Problem details: Using the records below, transcribe word for word the stretch from the line that contains "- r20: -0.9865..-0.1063" through the line that contains "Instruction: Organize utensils", both end lines included, and nothing else.

Dataset records:
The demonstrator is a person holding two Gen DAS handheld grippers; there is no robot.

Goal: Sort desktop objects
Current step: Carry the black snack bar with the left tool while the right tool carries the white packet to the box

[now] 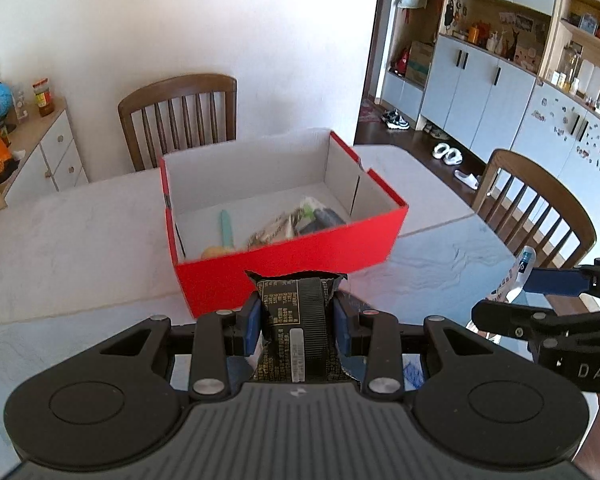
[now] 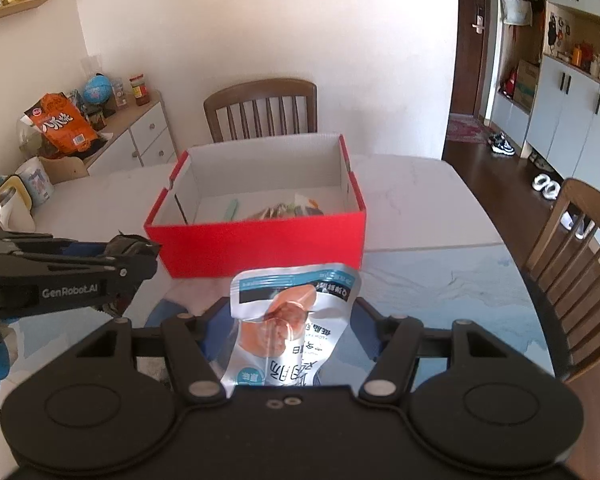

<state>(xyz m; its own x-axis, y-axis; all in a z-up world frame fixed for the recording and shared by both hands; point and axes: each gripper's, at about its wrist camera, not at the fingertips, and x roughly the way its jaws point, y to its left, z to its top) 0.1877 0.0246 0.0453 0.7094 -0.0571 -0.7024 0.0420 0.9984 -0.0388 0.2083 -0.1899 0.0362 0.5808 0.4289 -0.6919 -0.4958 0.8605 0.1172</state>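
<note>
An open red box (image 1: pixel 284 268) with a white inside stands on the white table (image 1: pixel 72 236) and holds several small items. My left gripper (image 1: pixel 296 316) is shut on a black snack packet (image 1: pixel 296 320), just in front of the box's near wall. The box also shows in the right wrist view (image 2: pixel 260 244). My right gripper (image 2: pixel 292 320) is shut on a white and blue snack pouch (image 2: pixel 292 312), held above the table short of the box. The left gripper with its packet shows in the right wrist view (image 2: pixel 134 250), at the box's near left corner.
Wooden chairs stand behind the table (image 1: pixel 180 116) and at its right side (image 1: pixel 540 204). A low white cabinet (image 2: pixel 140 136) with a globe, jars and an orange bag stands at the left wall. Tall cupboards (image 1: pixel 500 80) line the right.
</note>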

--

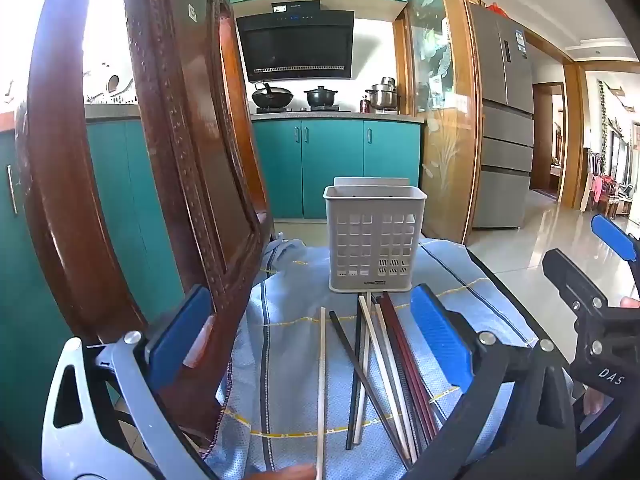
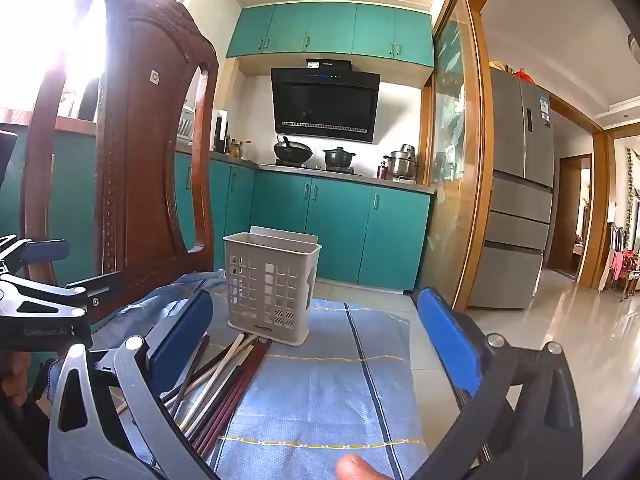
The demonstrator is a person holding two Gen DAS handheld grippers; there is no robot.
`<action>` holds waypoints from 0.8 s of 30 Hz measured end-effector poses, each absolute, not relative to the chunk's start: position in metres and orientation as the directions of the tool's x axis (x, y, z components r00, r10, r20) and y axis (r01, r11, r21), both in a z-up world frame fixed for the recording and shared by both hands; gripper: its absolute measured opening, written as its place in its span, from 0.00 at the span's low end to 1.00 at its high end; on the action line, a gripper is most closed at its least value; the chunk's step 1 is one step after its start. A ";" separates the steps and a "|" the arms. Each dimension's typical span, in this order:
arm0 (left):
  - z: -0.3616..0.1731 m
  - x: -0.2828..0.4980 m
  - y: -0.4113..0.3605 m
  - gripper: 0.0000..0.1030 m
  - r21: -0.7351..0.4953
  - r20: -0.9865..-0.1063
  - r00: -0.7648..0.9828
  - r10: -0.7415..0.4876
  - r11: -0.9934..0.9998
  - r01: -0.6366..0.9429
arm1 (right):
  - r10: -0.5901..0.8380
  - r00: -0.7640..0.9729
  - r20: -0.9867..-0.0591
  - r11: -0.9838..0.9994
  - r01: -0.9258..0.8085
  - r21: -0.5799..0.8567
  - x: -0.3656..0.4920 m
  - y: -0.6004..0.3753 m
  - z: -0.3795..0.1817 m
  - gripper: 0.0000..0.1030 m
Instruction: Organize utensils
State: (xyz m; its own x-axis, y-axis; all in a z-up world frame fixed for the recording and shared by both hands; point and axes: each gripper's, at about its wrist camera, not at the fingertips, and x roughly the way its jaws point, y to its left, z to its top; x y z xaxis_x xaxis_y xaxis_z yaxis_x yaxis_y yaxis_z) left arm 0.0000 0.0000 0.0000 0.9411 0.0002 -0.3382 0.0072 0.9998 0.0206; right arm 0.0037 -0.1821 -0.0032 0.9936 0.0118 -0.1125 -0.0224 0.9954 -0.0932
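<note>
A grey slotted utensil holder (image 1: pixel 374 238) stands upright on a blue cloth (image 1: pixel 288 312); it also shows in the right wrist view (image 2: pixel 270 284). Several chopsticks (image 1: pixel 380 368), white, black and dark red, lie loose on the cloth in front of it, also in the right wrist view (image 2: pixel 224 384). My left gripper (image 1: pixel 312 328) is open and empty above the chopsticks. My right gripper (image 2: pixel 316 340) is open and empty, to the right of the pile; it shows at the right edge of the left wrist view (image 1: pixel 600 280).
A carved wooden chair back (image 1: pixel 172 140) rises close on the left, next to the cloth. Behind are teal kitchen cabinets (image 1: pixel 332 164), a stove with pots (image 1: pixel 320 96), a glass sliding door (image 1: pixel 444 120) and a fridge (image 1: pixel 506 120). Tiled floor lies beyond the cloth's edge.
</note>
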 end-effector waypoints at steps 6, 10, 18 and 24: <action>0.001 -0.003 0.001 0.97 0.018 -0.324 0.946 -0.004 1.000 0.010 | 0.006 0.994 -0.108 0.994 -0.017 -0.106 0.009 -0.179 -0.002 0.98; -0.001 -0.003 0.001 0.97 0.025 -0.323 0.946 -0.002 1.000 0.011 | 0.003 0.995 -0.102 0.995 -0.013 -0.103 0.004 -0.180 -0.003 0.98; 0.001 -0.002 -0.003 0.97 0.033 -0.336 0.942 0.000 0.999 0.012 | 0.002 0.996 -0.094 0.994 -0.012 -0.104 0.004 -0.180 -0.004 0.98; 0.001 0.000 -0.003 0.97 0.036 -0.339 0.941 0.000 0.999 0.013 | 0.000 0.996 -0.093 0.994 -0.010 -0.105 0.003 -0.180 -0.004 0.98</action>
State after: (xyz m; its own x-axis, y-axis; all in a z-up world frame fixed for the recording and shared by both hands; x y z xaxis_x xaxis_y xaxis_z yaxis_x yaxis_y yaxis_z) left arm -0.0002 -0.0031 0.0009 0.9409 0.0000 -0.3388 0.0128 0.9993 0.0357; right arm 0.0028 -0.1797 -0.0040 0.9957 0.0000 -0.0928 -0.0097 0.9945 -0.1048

Answer:
  - r20: -0.9865..-0.1063
  - r00: -0.7648..0.9828
  - r10: -0.7415..0.4876
  - r11: -0.9934..0.9998
  - r01: -0.6366..0.9429
arm1 (right):
  - r10: -0.5901..0.8380
  - r00: -0.7640..0.9729
  - r20: -0.9867..-0.0591
  - r11: -0.9838..0.9994
  - r01: -0.9258..0.8085
  - r21: -0.5799..0.8567
  - x: -0.3656..0.4920 m
  - y: -0.6004..0.3753 m
  - z: -0.3795..0.1817 m
  - gripper: 0.0000..0.1030 m
Instruction: Organize utensils

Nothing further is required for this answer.